_Exercise brief_:
Each entry that follows should be retyped exactly.
== Supplied records
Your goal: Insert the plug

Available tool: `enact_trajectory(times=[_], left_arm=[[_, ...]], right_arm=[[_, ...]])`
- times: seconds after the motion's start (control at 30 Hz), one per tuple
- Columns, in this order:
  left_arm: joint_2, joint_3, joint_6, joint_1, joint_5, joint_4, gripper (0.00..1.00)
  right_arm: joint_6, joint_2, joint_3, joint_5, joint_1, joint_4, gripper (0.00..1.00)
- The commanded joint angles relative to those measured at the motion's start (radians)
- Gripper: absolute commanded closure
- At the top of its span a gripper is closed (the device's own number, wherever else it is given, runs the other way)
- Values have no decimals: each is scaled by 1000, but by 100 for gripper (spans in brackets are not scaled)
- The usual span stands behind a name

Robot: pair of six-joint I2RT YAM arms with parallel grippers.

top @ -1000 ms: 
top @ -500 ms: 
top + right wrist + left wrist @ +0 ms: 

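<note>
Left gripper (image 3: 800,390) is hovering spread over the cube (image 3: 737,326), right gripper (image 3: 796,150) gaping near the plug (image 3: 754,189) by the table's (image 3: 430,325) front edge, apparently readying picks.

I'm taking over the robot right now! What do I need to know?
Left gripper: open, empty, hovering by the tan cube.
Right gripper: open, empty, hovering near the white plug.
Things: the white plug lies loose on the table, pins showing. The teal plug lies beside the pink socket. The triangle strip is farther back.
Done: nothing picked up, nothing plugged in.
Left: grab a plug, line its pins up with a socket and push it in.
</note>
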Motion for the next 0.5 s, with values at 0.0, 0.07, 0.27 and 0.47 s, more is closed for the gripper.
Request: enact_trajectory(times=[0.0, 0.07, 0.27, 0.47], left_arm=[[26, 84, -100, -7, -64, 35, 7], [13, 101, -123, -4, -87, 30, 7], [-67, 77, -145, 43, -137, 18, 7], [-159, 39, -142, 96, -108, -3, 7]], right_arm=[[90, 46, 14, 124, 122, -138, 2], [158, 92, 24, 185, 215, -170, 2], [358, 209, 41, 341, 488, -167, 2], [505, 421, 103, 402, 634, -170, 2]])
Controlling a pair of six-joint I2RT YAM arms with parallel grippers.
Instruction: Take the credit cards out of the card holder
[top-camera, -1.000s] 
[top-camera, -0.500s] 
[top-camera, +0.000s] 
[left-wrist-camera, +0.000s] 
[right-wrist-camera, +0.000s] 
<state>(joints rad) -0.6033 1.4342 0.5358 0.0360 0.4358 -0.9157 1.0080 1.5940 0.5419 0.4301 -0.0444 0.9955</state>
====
_Solution to this exercise_:
Your goal: Insert the plug

Available tool: `enact_trajectory(times=[_], left_arm=[[_, ...]], right_arm=[[_, ...]])`
- times: seconds after the motion's start (control at 30 Hz), one per tuple
- Columns, in this order:
  left_arm: joint_2, joint_3, joint_6, joint_1, joint_5, joint_4, gripper (0.00..1.00)
  right_arm: joint_6, joint_2, joint_3, joint_5, joint_1, joint_4, gripper (0.00..1.00)
- The commanded joint angles relative to those measured at the motion's start (radians)
- Gripper: absolute commanded closure
- At the top of its span a gripper is closed (the device's own number, wherever else it is given, runs the other way)
- Values have no decimals: each is scaled by 1000, but by 100 for gripper (spans in brackets are not scaled)
- The usual span stands behind a name

Robot: pair of six-joint I2RT YAM arms with parallel grippers.

top @ -1000 ms: 
top @ -500 ms: 
top + right wrist + left wrist @ +0 ms: 

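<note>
Left gripper (image 3: 800,390) is hovering spread over the cube (image 3: 737,326), right gripper (image 3: 796,150) gaping near the plug (image 3: 754,189) by the table's (image 3: 430,325) front edge, apparently readying picks.

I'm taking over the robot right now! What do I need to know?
Left gripper: open, empty, hovering by the tan cube.
Right gripper: open, empty, hovering near the white plug.
Things: the white plug lies loose on the table, pins showing. The teal plug lies beside the pink socket. The triangle strip is farther back.
Done: nothing picked up, nothing plugged in.
Left: grab a plug, line its pins up with a socket and push it in.
</note>
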Motion for the next 0.5 s, with values at 0.0, 0.07, 0.27 and 0.47 s, more is closed for the gripper.
Request: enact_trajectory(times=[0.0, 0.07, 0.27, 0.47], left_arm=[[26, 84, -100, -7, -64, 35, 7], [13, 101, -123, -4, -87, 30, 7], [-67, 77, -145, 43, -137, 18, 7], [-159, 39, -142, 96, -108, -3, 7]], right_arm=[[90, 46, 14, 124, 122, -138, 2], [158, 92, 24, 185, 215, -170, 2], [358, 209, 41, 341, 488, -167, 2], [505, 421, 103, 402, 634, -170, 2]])
Controlling a pair of six-joint I2RT YAM arms with parallel grippers.
Instruction: Take the credit cards out of the card holder
[top-camera, -1.000s] 
[top-camera, -0.500s] 
[top-camera, +0.000s] 
[left-wrist-camera, +0.000s] 
[right-wrist-camera, +0.000s] 
<state>(joints rad) -0.6033 1.4342 0.5358 0.0360 0.4358 -0.9157 1.0080 1.5940 0.5419 0.4301 -0.0444 0.9955</state>

Besides this answer, the exercise requires nothing else.